Le classement des offices de tourisme constitue aujourd’hui un levier structurant pour les territoires, en particulier pour accéder au statut de station de tourisme. Entre exigences réglementaires renforcées et enjeux organisationnels, la constitution d’un dossier solide s’avère déterminante, notamment pour viser la catégorie I.

Classement des offices de tourisme : constituer un dossier solide

Le classement des offices de tourisme, réformé par l’arrêté du 16 avril 2019, s’articule autour de deux catégories et 19 critères. L’enjeu principal se concentre sur la catégorie I. Seul ce niveau ouvre la voie au classement en station de tourisme, ce qui en fait un objectif stratégique pour les territoires à forte vocation touristique.

Une procédure en deux temps

La demande relève en règle générale de l’EPCI, compétent de droit commun depuis la loi NOTRe. Les communes classées en station de tourisme ou engagées dans cette démarche conservent toutefois la possibilité de maintenir un office à gouvernance communale. Le dossier est instruit par les services préfectoraux et le classement, prononcé pour cinq ans par arrêté préfectoral, porte à la fois sur le bureau administratif et sur les bureaux d’information touristique (BIT), en priorité le BIT principal.

Catégorie II : un socle accessible

La régulation devient un véritable outil de pilotage territorial, et non plus seulement un cadre. La catégorie II constitue un 1er niveau de reconnaissance, conditionné à

  • une ouverture d’au moins 180 jours par an (1 080 heures annuelles)
  • un accueil bilingue français-anglais
  • un site internet traduit dans ces deux langues par des personnes qualifiées
  • une équipe permanente d’au moins 3 ETPT encadrés par un responsable de niveau BAC+2.

Ces exigences sont globalement atteignables pour la majorité des offices intercommunaux disposant d’un ancrage territorial établi.

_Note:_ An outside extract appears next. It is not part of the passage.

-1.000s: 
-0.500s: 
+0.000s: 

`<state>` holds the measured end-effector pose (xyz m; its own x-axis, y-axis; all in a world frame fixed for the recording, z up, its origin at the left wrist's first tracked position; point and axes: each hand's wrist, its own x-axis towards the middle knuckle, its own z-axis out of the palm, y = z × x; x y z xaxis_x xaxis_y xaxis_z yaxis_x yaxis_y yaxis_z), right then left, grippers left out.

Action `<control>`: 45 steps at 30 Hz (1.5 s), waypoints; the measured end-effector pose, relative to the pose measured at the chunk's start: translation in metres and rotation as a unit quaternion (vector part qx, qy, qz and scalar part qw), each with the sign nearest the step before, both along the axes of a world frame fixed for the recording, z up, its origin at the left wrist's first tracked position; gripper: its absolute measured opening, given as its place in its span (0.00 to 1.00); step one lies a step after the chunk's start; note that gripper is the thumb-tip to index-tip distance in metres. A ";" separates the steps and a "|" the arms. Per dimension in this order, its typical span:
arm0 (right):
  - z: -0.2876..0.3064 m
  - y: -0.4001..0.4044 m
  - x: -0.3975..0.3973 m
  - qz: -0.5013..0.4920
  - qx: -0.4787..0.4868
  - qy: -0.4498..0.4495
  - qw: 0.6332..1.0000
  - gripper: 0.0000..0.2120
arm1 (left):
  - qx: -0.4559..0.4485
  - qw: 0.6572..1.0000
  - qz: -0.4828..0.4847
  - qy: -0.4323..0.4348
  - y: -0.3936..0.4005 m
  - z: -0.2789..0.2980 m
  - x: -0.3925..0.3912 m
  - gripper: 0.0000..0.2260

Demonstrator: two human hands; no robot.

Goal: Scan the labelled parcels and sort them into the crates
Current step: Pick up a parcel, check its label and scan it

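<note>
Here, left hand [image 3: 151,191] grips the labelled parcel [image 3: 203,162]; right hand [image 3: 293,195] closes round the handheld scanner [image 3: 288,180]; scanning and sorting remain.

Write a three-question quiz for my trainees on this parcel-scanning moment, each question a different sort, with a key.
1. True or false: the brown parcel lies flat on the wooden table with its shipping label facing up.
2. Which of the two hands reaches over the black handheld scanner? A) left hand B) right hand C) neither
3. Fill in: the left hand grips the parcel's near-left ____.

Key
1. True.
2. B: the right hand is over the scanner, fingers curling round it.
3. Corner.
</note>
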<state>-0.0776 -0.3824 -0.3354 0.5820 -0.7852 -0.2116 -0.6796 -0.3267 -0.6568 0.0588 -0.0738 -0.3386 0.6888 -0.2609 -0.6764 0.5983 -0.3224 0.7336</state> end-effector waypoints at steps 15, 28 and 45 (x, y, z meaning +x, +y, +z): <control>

Catégorie I : trois critères structurants

Le passage en catégorie I suppose un saut qualitatif significatif. Trois critères concentrent la quasi-totalité des difficultés rencontrées lors de l’instruction :

  • L’amplitude d’ouverture est portée à 240 jours et 1 680 heures annuelles. Il est admis de cumuler les plages d’ouverture de plusieurs BIT et des conseillers en séjour intervenant hors les murs, à condition que ces périodes ne se chevauchent pas. Cette souplesse est déterminante pour les territoires à saisonnalité marquée.
  • Le seuil de 5 ETPT permanents — direction incluse, emplois saisonniers exclus — reflète une capacité structurelle d’exercice des missions.
  • L’accueil et le site internet sont disponibles en français, en anglais et dans une troisième langue, choisie en cohérence avec la clientèle accueillie et traduite par des personnes qualifiées. La traduction automatique non supervisée n’est pas recevable. Ce critère est fréquemment sous-estimé lors de la constitution du dossier.

À ces 3 points s’ajoute l’obligation de détenir une certification qualité reconnue (Destination d’Excellence, NF Service, ISO 9001) et de produire une stratégie touristique formellement validée par la collectivité.

Ces exigences pèsent naturellement plus lourd pour les offices sollicitant un primo-classement en catégorie I. Un renouvellement, bien que non automatique, bénéficie d’une structure déjà rodée, de procédures établies et d’une connaissance des attendus de l’instruction. Pour un premier classement, l’office part d’une page blanche : atteindre les seuils requis, formaliser les pratiques et constituer un dossier complet sont des chantiers à mener de front, ce qui suppose un investissement préparatoire significatif.

Un enjeu d’accompagnement

Face à la complexité de la démarche, un accompagnement extérieur apporte une réelle valeur ajoutée : lecture critique du dossier, identification des points de fragilité, structuration des pièces justificatives et dialogue avec les services instructeurs. Cette plus-value est d’autant plus marquée dans le cadre d’un primo-classement en catégorie I, où l’enjeu ne se limite pas au respect des exigences réglementaires, mais implique plus largement l’organisation de l’office de tourisme.